Levon Helm on comedian Tim Wilson’s paean to Southern soul, The All Nighters,

recorded at Muscle Shoals Sound. Boyer and Thurman contributed “Don’t Hit Me No

More” to Jimmy Hall’s set on the reformed Capricorn label titled Rendezvous With The

Blues; the songwriting duo contributed “Rock Bottom Blues” to Johnny Jenkins’

Blessed Blues on the same label. Boyer’s “The Blues Are Flowing Freely” appears on

the Johnny Sandlin production of The Skeeters.



Boyer and Fritts, as committed supporters of the Muscle Shoals music community,

spearheaded a fundraising campaign to enshrine Arthur Alexander’s Florence

gravesite with a well-deserved and overdue memorial stone. Boyer performs regularly

with Donnie Fritts - he appeared at Nashville’s Bluebird in August of 2005, and he is a

mainstay of the Songfest and W.C. Handy Festival concerts (with Percy Sledge,

Bonnie Bramlett, Rita Coolidge, Delbert McClinton, Kris Kristofferson, Billy Swan, and

Gary Nicholson).



Boyer continues performing and recording at a regular pace, and has recently (2005)

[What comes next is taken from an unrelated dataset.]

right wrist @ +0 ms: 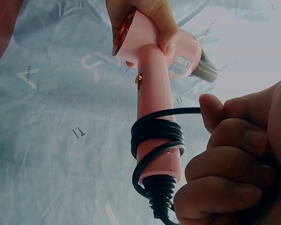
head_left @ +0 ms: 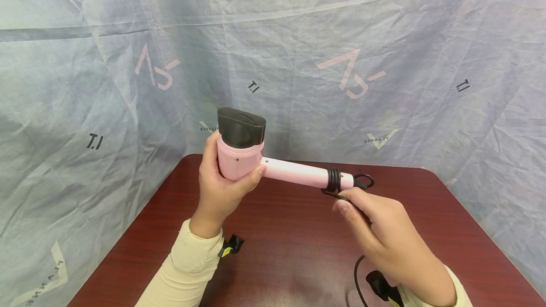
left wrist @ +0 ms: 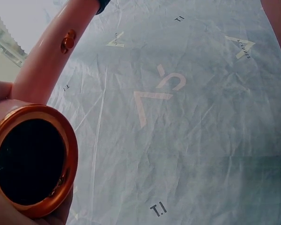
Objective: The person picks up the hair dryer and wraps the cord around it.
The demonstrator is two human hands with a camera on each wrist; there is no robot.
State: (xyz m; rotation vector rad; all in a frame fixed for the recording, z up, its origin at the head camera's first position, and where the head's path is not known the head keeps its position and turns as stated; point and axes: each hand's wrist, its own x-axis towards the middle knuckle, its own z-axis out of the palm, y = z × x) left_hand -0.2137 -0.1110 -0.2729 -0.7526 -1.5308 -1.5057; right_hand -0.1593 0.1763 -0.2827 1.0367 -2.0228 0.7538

begun a collaboration with his former Macon cohorts Tommy Talton, Paul Hornsby,

Bill Stewart, Johnny Sandlin – along with Texas-born Nashville guitarist Lee Roy

Parnell – to perform as the Capricorn Rhythm Section. Recent concerts in Macon at

the Georgia Music Hall of Fame demonstrate that the musical legacy, of which Boyer

is a charter member, is alive and well.